マーケティング/マーケティング事例

消耗戦を避けるマクドナルドの賢いマーケティング戦略

デフレ経済下で激しい価格競争の続く外食産業において、日本マクドナルドが今月から新たな取り組みを始めました。果たして、7年の歳月と300億円という巨費を投じて開始した新たな挑戦は成功を収めるのか?日本マクドナルドのマーケティング戦略を分析していきます。

安部 徹也

執筆者:安部 徹也

マーケティング戦略を学ぶガイド

デフレ経済下で激しい価格競争が続く外食産業 

マークドナルドの新たなクーポン戦略

新たなクーポン戦略を開始した日本マクドナルド。

デフレからなかなか脱却できない日本経済において、外食産業では激しい価格競争が続いています。その象徴ともいえるのが牛丼業界。

今月に入って吉野家が26日から『夏の牛丼祭』と称して、通常価格から110円値引きして牛丼1杯270円で提供するキャンペーンを8月2日まで開催しています。これに対抗するように、今や牛丼業界トップに躍り出たすき家は7月29日から8月10日まで牛丼並盛を250円にまで値下げすることを発表するなど、激しい価格戦争を繰り広げています。

牛丼業界で繰り広げられる価格戦争はマスメディアなどでも注目を浴びて、結果として顧客増につながり顧客単価の下落を補って売上アップを実現しています。しかし、不毛な価格競争は企業の経営体力をじわじわと奪っていることも確かでしょう。

このようなデフレ経済下の激しい価格競争に、新たな試みで業績向上を果たそうと果敢にチャレンジする企業があります。その企業とはファーストフード業界の雄、日本マクドナルド。

マクドナルドは、かつてデフレ化が進む日本経済において平日半額キャンペーンと銘打って通常価格が130円のハンバーガーを65円に設定。昼食費を節約したいサラリーマンなどを中心に客足が急増し、「デフレ時代の勝ち組」として業績を伸ばした実績もあります。

ところが、極端な低価格戦略は「ハンバーガ=安価な食べ物」というイメージにつながり、それまでに築いてきたブランドが大きく失墜。加えて、一時期1ドル=140円水準まで進んだ円安による原材料費の高騰などで日本マクドナルドは赤字に転落して窮地に立たされることになります。この危機を脱するために、キャンペーン終了後に通常価格に戻していたハンバーガーを今度は59円まで値下げして起死回生を狙いますが、度重なる価格変更に顧客の信頼を失って、思うように客足が戻ることはありませんでした。
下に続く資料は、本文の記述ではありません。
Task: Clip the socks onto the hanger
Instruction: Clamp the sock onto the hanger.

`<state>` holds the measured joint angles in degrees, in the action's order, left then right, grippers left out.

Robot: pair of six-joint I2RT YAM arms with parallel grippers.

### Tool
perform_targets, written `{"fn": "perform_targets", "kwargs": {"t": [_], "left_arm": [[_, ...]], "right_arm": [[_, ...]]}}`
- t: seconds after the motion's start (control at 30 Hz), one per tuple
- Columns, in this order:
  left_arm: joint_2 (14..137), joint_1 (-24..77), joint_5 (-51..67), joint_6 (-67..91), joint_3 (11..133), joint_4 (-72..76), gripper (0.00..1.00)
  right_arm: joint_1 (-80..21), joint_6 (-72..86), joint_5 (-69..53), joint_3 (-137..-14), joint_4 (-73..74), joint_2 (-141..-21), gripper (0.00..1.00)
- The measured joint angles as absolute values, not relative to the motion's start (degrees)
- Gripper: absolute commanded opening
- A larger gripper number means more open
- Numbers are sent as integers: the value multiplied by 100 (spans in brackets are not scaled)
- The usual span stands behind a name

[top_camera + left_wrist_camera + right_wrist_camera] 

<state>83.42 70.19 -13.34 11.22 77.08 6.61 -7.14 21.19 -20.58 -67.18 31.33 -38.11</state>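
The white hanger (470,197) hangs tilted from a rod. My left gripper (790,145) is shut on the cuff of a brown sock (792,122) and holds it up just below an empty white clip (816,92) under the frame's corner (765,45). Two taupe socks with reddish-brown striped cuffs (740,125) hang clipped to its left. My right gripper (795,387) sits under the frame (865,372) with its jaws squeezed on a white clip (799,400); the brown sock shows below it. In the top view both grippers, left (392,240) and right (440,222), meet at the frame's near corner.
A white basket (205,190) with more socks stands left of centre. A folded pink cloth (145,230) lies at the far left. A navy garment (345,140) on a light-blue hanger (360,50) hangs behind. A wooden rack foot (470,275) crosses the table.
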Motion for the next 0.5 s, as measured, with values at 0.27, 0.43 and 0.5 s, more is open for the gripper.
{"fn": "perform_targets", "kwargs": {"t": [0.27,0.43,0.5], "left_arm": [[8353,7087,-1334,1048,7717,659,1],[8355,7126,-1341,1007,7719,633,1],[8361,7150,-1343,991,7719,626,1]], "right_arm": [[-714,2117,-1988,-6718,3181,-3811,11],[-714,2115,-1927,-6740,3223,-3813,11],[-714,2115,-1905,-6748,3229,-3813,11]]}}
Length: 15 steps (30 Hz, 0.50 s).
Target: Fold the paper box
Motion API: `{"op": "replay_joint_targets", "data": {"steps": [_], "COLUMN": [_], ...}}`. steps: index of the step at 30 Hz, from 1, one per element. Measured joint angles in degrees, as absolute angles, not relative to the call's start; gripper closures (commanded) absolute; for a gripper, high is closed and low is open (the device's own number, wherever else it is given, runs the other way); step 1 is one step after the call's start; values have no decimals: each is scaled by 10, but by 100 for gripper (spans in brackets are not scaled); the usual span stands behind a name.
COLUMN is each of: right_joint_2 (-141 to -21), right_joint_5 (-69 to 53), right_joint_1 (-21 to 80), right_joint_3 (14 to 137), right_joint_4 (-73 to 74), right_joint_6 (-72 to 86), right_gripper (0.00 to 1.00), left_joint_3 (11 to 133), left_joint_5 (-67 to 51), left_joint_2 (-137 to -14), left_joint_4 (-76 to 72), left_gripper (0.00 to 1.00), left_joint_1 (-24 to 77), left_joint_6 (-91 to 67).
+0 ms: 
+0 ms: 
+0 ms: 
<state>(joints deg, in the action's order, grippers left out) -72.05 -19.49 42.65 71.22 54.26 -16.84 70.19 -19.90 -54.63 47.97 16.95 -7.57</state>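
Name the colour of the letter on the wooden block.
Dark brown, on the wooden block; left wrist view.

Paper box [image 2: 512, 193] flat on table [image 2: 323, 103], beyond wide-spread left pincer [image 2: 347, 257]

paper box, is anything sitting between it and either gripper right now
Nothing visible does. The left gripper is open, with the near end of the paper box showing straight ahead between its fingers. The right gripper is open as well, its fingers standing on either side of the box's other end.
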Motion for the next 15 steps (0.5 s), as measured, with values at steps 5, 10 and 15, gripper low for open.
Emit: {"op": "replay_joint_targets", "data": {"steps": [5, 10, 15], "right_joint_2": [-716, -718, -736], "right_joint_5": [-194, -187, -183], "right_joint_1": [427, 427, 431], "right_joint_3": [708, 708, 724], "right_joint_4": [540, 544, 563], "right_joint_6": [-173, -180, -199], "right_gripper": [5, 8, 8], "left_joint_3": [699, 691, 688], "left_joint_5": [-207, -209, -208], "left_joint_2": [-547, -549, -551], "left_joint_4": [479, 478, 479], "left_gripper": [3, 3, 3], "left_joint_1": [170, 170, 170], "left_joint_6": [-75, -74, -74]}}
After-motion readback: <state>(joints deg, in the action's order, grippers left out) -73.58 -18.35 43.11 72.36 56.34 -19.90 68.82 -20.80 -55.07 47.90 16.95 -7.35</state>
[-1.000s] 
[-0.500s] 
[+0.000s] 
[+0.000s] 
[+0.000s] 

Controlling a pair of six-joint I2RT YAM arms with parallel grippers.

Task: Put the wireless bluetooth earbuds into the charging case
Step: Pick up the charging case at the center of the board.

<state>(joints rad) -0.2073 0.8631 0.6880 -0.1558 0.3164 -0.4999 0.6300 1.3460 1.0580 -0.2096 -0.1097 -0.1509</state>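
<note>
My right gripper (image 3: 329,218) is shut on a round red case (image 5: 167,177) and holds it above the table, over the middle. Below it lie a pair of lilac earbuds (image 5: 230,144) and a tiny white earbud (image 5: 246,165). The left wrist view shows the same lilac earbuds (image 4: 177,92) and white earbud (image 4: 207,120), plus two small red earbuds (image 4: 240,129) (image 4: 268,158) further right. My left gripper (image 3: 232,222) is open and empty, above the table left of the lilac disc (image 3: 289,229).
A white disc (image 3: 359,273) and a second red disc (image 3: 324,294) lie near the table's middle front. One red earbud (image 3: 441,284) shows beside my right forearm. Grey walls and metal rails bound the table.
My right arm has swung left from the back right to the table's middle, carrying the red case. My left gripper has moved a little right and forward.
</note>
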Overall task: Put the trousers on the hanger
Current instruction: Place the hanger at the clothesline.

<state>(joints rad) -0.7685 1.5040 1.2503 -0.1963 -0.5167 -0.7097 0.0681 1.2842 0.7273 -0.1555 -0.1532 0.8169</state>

これ以降、マクドナルドは不毛な価格競争とは一線を画す価格戦略を模索していくことになります。

結果として今月中旬に発表されたのが『一人ひとりに異なる値引きを提供する新型クーポン』であり、マクドナルドは同社の携帯電話サイトに登録し、なおかつ支払いの際に「おサイフケータイ」を利用するおよそ1000万人の会員に対して、一人ひとりの購買履歴に応じたクーポン券を配信することを開始したのです。
 

マクドナルドが発行する『新型クーポン』とは?

マクドナルドが新たに開始した『新型クーポン』。一見するとこれまで同様のクーポン戦略と思われる方もいらっしゃるかもしれませんが、一人ひとりに異なったクーポンを配信するところが重要なポイントになります。

従来のクーポンは、マクドナルドのホームページや携帯アプリから自分の食べたいメニューを選択して店頭で提示するものでした。新型クーポンでは顧客の購買履歴に応じて適切なクーポンを配信して来店を促進していきます。

たとえば、頻繁に来店する顧客に対して、購買履歴から定番メニューしか注文していないことが判明すれば、新製品の大幅値引きキャンペーンクーポンを配信してメニューの注文幅を増やしたり、月に1回程度の来店客に対してはコーヒー無料のクーポンを配信して来店頻度を増やしたりと、個々の顧客の取引実績に応じて適切な提案をしていくクーポン戦略なのです。